---------- Given information
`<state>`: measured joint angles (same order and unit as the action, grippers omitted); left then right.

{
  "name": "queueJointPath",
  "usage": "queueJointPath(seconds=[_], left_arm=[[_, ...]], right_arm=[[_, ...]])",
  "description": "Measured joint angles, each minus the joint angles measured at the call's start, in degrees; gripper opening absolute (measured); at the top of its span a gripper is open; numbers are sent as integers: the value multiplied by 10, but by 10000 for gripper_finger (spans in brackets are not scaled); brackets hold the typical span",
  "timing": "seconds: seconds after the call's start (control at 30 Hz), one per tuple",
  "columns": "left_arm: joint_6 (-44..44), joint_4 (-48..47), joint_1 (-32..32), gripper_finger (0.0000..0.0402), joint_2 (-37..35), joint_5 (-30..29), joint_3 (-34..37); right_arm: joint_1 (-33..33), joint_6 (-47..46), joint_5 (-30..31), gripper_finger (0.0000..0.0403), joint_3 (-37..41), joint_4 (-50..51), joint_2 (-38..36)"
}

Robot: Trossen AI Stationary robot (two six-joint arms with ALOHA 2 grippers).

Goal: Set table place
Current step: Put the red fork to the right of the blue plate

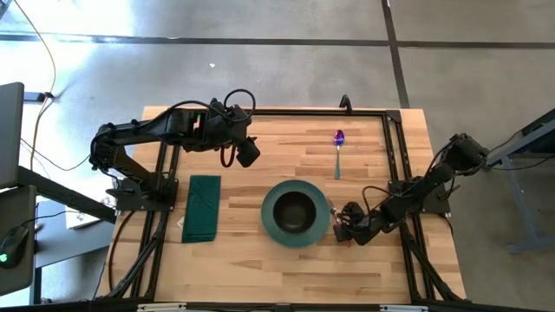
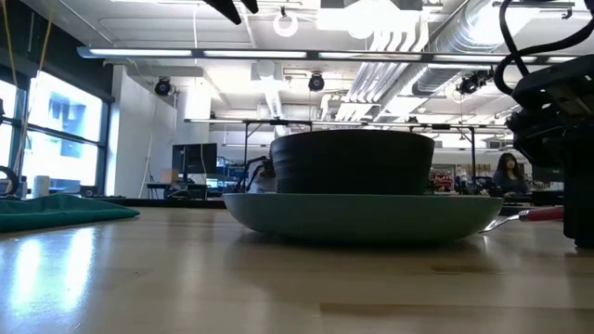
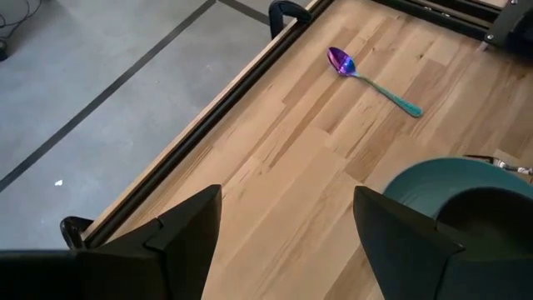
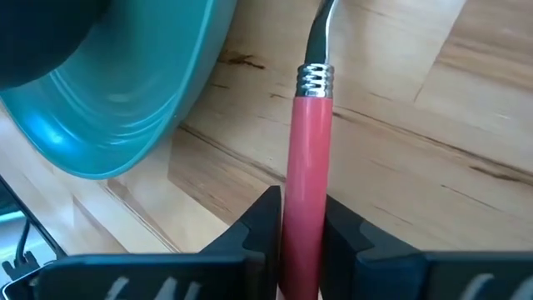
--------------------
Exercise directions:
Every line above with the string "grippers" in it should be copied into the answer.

Answer to this exercise:
`<state>`: measured joint angles (same order and unit as the action, grippers omitted); left then right.
Robot: Trossen AI Stationary robot (two six-joint arms with ALOHA 2 grippers).

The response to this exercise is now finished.